▸ **TASK DESCRIPTION**
Your answer must be only the lines below from the one containing "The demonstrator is" through the one containing "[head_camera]", copied exactly, with the pictures left out.

▸ **SOURCE INFORMATION**
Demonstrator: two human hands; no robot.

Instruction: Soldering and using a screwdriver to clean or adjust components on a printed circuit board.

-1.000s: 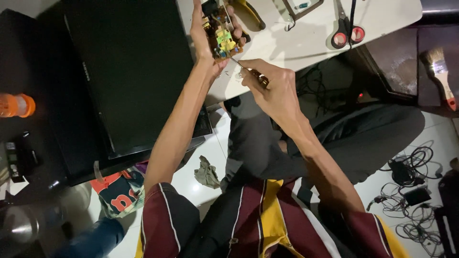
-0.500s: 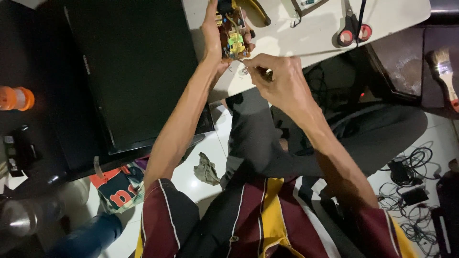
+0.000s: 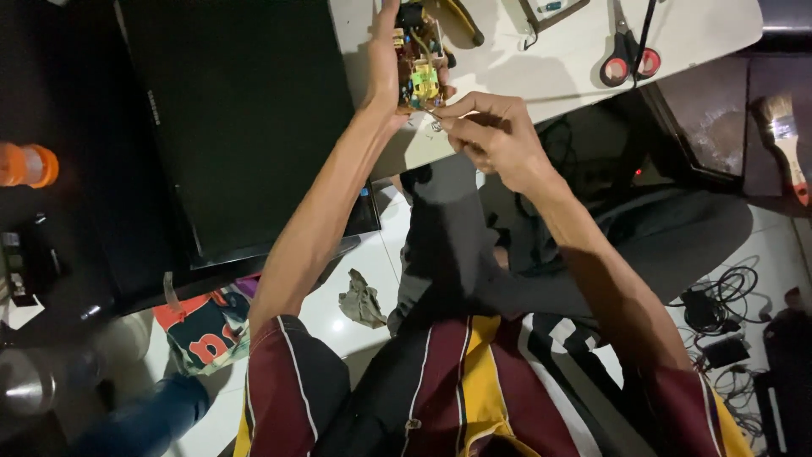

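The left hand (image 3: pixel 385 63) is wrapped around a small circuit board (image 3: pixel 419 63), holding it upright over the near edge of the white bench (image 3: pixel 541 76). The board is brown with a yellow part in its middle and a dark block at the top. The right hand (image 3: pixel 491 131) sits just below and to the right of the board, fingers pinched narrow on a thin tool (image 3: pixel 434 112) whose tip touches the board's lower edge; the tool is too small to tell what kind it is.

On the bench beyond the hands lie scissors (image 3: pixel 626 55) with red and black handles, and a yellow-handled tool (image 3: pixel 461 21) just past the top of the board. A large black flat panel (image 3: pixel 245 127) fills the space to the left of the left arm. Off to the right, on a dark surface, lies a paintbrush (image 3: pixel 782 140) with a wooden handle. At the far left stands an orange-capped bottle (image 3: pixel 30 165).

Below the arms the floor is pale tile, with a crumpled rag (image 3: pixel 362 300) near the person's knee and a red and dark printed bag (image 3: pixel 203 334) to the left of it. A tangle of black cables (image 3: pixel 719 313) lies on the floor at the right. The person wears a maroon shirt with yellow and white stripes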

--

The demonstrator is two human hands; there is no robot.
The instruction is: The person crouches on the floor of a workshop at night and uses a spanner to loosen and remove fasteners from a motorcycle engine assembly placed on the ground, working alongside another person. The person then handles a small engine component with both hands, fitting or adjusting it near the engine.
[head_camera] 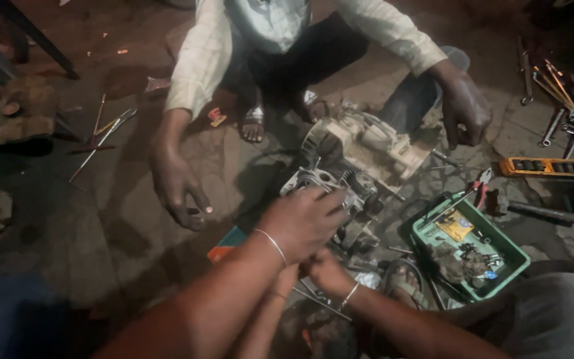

▸ **ANSWER TO THE EXERCISE**
The demonstrator is two human hands; there is no robot.
The instruction is: The person crouches on the floor of a workshop at night and uses a spanner to loosen and remove fasteners from a motorcycle engine assembly placed on the ground, working alongside another person. The person then handles a small engine component with both hands, fitting or adjusting it near the engine.
[head_camera] 

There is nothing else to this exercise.